» **WHAT YOU ARE ASKED TO DO**
The line containing "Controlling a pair" marks the end: output every line of the data up to it, and that line too, exactly as written.

» **MATERIAL PROVIDED**
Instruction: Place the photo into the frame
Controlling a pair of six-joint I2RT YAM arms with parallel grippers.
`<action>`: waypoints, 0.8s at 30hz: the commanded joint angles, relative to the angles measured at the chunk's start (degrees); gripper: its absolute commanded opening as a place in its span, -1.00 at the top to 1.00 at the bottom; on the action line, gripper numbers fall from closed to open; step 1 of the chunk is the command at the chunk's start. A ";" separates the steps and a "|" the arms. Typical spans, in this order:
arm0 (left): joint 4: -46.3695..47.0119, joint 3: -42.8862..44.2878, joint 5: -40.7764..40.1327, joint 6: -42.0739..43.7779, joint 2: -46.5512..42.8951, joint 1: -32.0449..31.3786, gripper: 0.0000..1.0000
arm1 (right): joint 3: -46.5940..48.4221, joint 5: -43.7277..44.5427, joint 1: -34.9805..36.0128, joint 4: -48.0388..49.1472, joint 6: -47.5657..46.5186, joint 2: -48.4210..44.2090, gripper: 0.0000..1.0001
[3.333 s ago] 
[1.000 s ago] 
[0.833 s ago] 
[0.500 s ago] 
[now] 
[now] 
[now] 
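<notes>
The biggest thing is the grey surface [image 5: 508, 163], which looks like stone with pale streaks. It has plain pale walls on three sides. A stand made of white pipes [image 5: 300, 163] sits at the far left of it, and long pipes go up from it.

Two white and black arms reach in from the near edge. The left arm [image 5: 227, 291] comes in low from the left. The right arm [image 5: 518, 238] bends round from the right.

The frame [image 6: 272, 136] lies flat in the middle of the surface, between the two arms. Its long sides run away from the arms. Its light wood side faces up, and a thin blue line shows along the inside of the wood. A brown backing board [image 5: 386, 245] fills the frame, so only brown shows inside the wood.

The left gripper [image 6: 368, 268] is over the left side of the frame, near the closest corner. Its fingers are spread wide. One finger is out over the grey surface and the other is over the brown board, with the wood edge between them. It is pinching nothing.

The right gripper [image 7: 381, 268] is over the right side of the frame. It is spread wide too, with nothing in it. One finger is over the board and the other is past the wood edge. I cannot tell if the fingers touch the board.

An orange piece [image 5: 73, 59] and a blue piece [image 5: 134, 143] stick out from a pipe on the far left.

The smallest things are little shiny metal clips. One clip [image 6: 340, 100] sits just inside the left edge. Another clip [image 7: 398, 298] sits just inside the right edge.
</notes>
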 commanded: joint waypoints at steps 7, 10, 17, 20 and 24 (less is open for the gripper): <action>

» **RESULT**
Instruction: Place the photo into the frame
Controlling a pair of six-joint I2RT YAM arms with parallel grippers.

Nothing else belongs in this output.